Californian startup xMEMS, which has created unique solid-state ultrasonic coolers and speakers, has come up with an original solution for cooling optical transceivers. Modern high-performance transceivers for data transmission at speeds from 800 Gbps to 1.6 Tbps generate up to 18 W of heat or more, which is extremely difficult to remove from overloaded server racks. A compact solid-state cooler can solve this problem in the best way.
XMC-2400 µCooling. Image source: PCWorld/YouTube
Since its inception, xMEMS has been developing solid-state speakers for headphones, smartphones, and other compact electronics. Last year, it introduced a new product — solid-state coolers that have no mechanical parts. Coolers work on a principle similar to speakers: tiny MEMS elements create pressure during membrane vibrations and remove heated air away from the device. You can’t expect intense heat removal from such devices, but for 5–18 W, this is a convenient solution.
Image source: xMEMS
Optical transceivers have proven to be a promising direction for integration with xMEMS solid-state coolers. In transceivers, the digital signal processors (DSPs) get the hottest. xMEMS engineers have created a design for an air-based heat dissipation system for the DSP using proprietary MEMS elements.
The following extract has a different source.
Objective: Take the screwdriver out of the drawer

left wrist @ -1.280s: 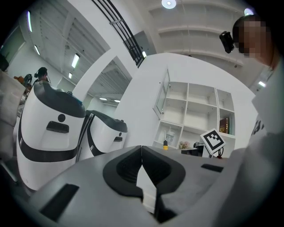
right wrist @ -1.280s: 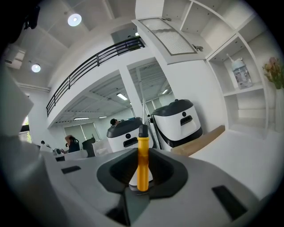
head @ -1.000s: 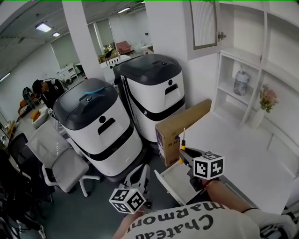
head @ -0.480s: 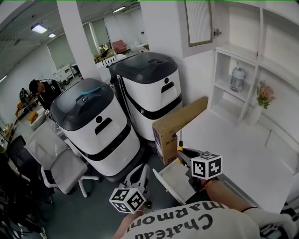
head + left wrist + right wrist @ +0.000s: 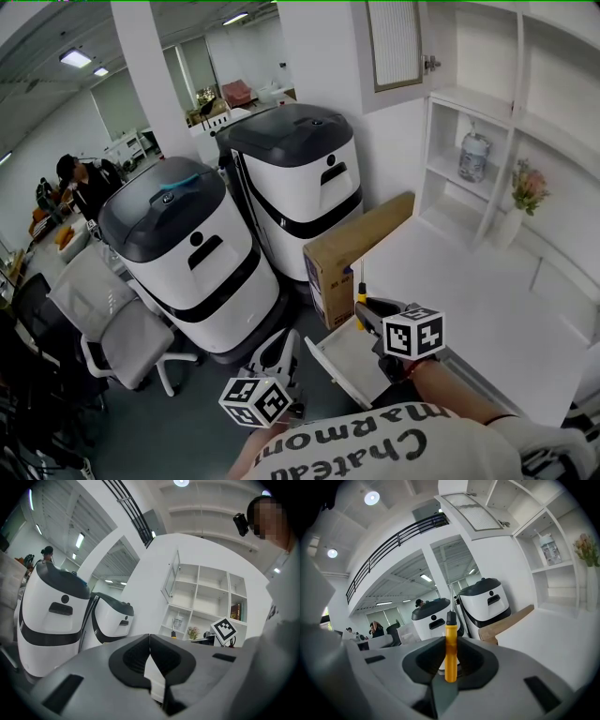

The heated air is discharged through channels under the transceiver board, without contaminating the optics with dust and allowing the heated air to be discharged from the racks in the simplest way. Given the growing number of connections per rack, which has spurred demand for data centers and artificial intelligence, individual cooling of each optical transceiver with solid-state coolers that do not require maintenance seems almost an ideal solution.
Airflow temperature distribution from a solid state cooler under the transceiver
The xMEMS µCooling’s compact size of just 9.3 x 7.6 x 1.13 mm and scalable architecture make it a promising choice for modular deployment of a wide range of network connections, including QSFP-DD, OSFP and future pluggable optics.